Whilst I was at college, my Dad got made redundant from the job he’d been in for twenty-plus years. He retrained as a driving instructor and, since I’d managed to fail my test first time around (when he hadn’t taught me), whenever I was home from college he would give me lessons. We looked on it as a reciprocal deal, I think (and an opportunity to have a sneaky cigarette): he was teaching me, and at the same time he was learning how to teach someone. Luckily, our hourly rates cancelled each other out.

Once, he suggested that I drive part of the leg from our family home in Cambridgeshire, down to South Wales, where I was at college. I agreed on the proviso that his rule that the driver chooses the music still applied. I could tell he didn’t look keen, worried about what horrors I might unleash, but he reluctantly agreed.

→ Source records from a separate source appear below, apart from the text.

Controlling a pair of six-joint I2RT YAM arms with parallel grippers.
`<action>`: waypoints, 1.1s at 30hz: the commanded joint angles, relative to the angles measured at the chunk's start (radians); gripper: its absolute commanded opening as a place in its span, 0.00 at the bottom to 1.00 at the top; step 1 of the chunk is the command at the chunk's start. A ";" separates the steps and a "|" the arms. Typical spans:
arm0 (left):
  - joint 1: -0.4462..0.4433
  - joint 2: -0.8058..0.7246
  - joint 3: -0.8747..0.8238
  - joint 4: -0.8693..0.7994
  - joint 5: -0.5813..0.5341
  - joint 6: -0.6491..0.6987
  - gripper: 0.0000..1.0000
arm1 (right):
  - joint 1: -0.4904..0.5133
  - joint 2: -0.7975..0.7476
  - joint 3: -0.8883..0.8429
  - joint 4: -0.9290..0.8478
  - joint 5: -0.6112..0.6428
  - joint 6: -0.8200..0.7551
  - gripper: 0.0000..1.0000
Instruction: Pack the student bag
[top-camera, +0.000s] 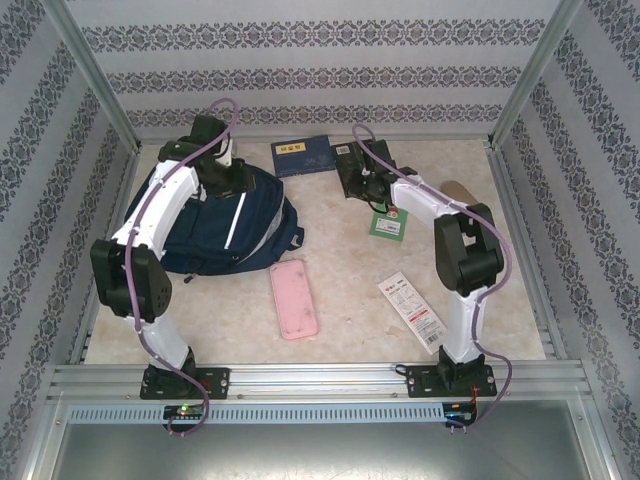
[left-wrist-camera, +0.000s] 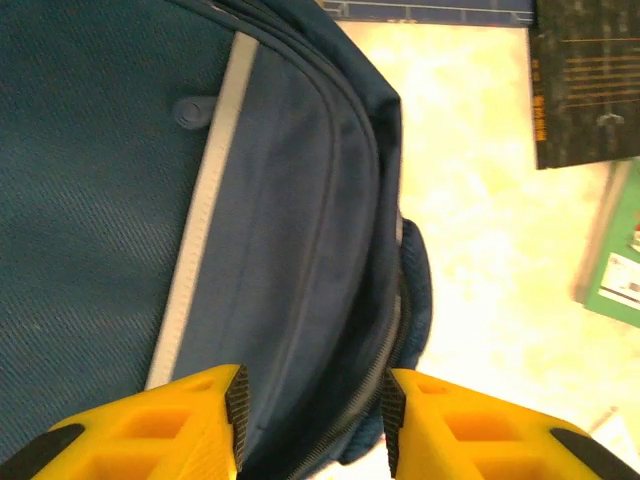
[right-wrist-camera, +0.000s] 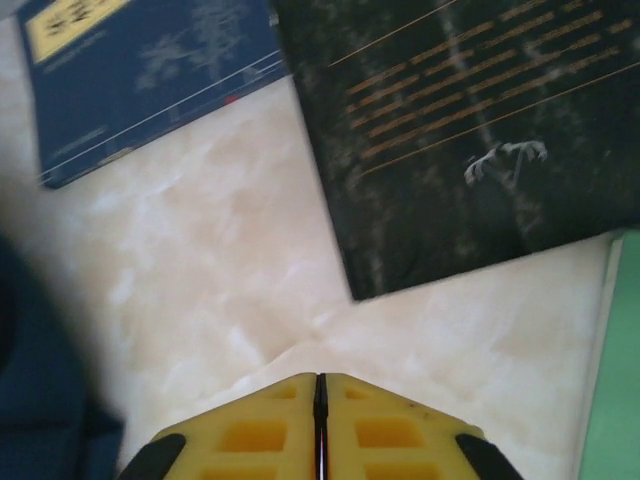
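Surface: pale marbled table inside a metal-framed booth with patterned paper on its walls.
Arms: two, with their bases on the near rail, both bent over toward the far half of the table.
Nearest things: one pink case lies flat left of the middle. One white packet with red print lies to its right, well apart from it.
Student bag: one navy student bag lies on the left side of the table, beyond the pink case, with its white stripe facing up.
Left gripper: the left gripper hangs over the bag's right-hand edge. Its yellow fingers are spread, with the zipped seam lying between them. Whether the pads touch the fabric cannot be told.
Green booklet: one green booklet lies right of the middle, under the right forearm.
Right gripper: the right gripper has its jaws pressed together with nothing between them, above bare table near the dark book's corner.
Far books: two. One dark book has gold lines of print, and one blue book carries a yellow label. They lie side by side without touching.
Top view gives: the whole layout, including the pink case and the packet.
Left wrist view gives: the bag's weave, a round stud beside the stripe, and the zip.
Right wrist view gives: a small pale figure printed on the dark book's cover.
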 joint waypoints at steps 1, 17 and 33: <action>0.004 -0.075 -0.059 0.079 0.100 -0.084 0.43 | -0.012 0.104 0.159 -0.126 0.096 -0.060 0.00; -0.080 -0.148 -0.228 0.214 0.147 -0.201 0.43 | -0.046 0.390 0.432 -0.368 0.076 -0.077 0.00; -0.222 0.050 -0.209 0.395 0.147 -0.354 0.43 | 0.159 0.083 -0.053 -0.234 -0.012 0.058 0.00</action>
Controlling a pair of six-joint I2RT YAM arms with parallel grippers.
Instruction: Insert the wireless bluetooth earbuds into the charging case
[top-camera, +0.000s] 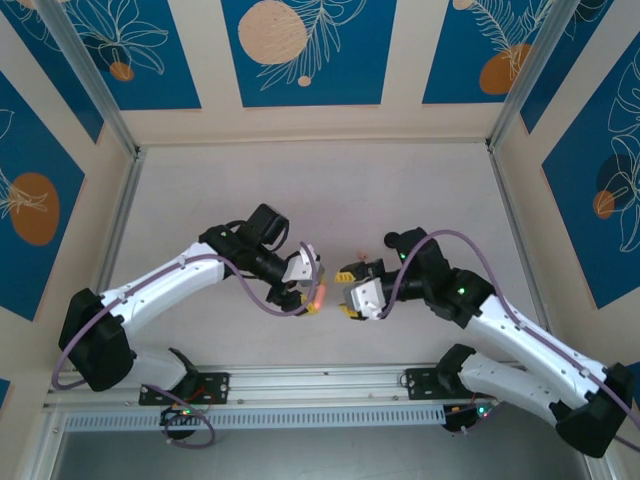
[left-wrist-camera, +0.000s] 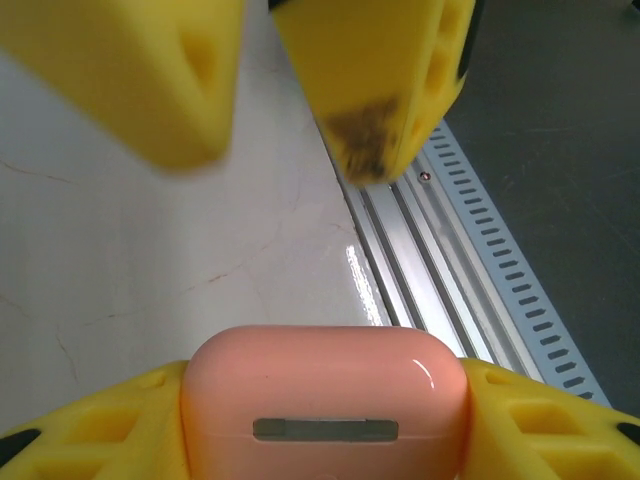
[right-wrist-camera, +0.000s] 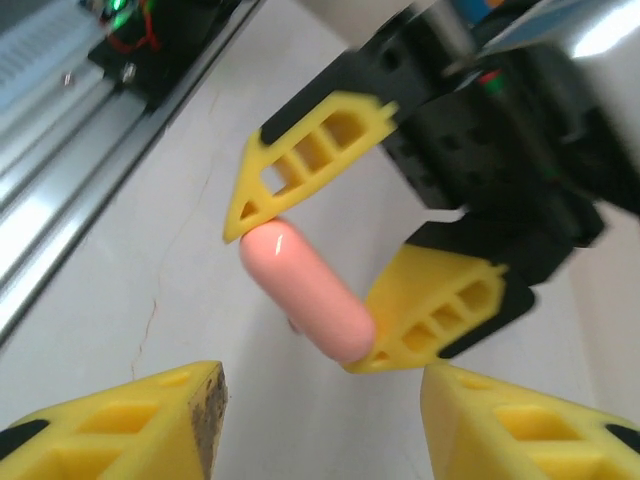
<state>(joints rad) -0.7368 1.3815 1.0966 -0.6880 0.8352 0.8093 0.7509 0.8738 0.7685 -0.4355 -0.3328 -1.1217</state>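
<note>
The charging case (left-wrist-camera: 325, 400) is a salmon-pink rounded box with its lid closed, held above the white table. My left gripper (top-camera: 312, 290) is shut on it, a yellow finger (left-wrist-camera: 90, 435) pressed against each end. In the right wrist view the charging case (right-wrist-camera: 305, 290) spans the gap between the left gripper's fingers (right-wrist-camera: 440, 310). My right gripper (right-wrist-camera: 320, 420) faces it from close by, open, with nothing between its fingers. From above, the right gripper (top-camera: 345, 292) sits just right of the case (top-camera: 319, 297). The earbuds are out of view.
An aluminium rail (top-camera: 320, 380) runs along the near table edge, just below both grippers; it also appears in the left wrist view (left-wrist-camera: 450, 260). Metal frame posts and patterned walls (top-camera: 300, 50) enclose the white tabletop (top-camera: 320, 190).
</note>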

When it got to my turn to drive, I slipped a cassette of “Short Sharp Shocked” into the cassette player, and watched as Dad’s body tensed up, not at the standard of my driving (I was still in neutral, quite the feat as you approach the toll booths on the Severn Bridge), but in anticipation as to what I was going to subject him to.

Two songs in and he’d relaxed.

“What is this we’re listening to?” he finally enquired.

“Surprised you don’t recognise it”, I replied, “I gave you a copy of this album a few months ago.”

“He won’t have listened to that unless you told him it sounded like this,” my Mum sagely advised from the back seat.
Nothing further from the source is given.